We caught up over curry and despite her coughs and sniffles I got the low-down on life as a local Americana chanteuse.

Jolie Holland's been singing her way across the country since she left her Texas hometown after high school. After a stint in New Orleans and some time in Vancouver, Holland put her wandering ways aside and has been in San Francisco for the past several years. And boy, are we lucky to have her. Chances are you've seen Holland with her weathered guitar playing solo at local haunts like the Rite Spot or Hemlock. But she keeps busy with a number of side projects as well and even joined her former group, alt-country buzz band Be Good Tanyas at the Great American Music Hall where she broke it down on the fiddle for a full house.

Last year Holland self-released Catalpa, a collection of folky, bluesy gems that has garnered oodles of acclaim. She has a captivating voice, thick and pure, and an engaging southern-style drawl. The lo-fi feel of the album (which was recorded, often on the fly, in various living rooms) made it sound nice and old-timey, the perfect vehicle for Holland's songs.

In August, Holland signed to ANTI-, which, as she excitedly points out, puts her on the same label roster as Tom Waits (who picked Catalpa for his shortlist on www.shortlistofmusic.com). In November, ANTI- re-released Catalpa and Holland's been working her ass off creating her new album, what she likes to refer to as her "official" debut. She holed up for a week at the "fancy" In the Pocket studio tracking 16 songs with renowned engineer Lemon DeGeorge, best known for his work on the Oscar-nominated film Genghis Blues. This gives her something else in common with Tom Waits, who recorded his last two albums at the Forestville studio.
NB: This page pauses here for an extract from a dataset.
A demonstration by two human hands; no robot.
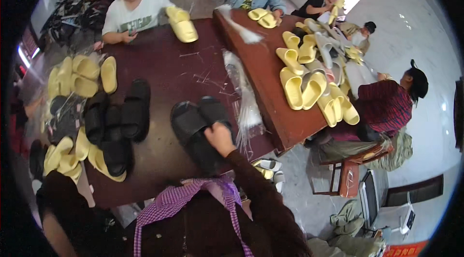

Holland promises that while this album is much cleaner than Catalpa, it's feel is the same. From "pretty songs that sound like they're old" to "kinda freaky, spooky, weird" tracks, fans can be assured Holland's haunting element remains intact. The album features a number of guest musicians and some interesting vintage instruments as well including a guitar from 1890 and a fretless banjo from 1867. An upright bass and a mandolin also make appearances.

When asked how being signed to a label has changed her life, Holland thinks for a second before brightening, "Nick Cave kissed me!" she exclaims, laughing infectiously. ANTI-'s president took her to see her labelmate when he played the Warfield and Holland can't help but gush. "He was like Satan and Elvis all rolled into one, he was soooo good!" A backstage meeting garnered a kiss on the cheek from the dark lord of post-punk and a confession of his love for Catalpa. Other than that? "I haven't noticed a change in my life, but I feel more confident," Holland says. "It's nice having that support."